| What is expected |
Report how many lines contain the word "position" in the listing that follows. Give nothing besides the number.

| Data segment |
════════════════════
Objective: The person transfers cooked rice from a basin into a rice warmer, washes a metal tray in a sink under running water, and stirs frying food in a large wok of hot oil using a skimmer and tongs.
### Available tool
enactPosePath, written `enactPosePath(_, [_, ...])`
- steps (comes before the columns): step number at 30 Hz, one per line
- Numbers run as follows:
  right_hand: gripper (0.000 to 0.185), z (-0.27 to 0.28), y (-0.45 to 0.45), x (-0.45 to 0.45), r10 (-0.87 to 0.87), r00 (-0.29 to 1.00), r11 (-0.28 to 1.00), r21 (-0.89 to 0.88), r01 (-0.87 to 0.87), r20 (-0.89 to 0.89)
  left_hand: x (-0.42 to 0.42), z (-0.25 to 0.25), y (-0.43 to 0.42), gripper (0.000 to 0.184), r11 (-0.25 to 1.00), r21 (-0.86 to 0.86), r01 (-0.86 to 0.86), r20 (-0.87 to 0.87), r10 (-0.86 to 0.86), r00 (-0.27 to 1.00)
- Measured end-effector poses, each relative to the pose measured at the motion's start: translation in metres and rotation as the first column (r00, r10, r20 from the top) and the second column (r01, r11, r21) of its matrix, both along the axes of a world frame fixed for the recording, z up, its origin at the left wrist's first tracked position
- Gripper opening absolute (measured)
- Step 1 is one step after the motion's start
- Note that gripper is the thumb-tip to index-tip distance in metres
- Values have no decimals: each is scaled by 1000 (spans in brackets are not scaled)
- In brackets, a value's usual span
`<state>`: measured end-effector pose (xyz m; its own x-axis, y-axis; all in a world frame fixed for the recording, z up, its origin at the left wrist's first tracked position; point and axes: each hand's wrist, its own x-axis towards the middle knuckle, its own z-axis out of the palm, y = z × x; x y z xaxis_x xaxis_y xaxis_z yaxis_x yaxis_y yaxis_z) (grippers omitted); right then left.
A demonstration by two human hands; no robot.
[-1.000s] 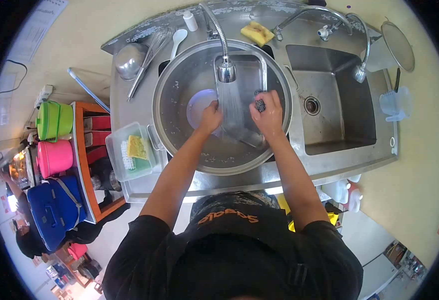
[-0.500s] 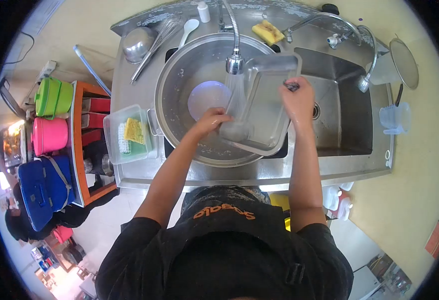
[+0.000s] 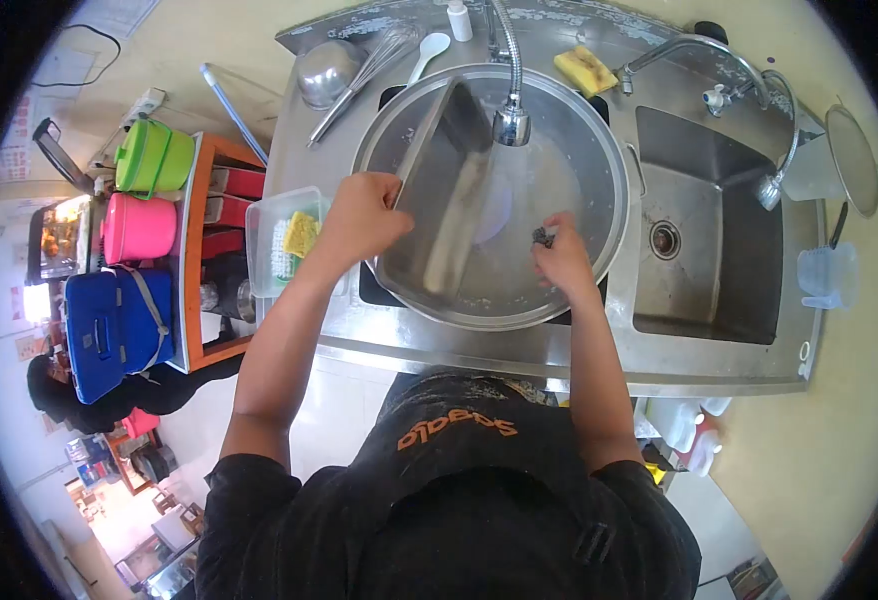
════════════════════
| Solution to this problem |
2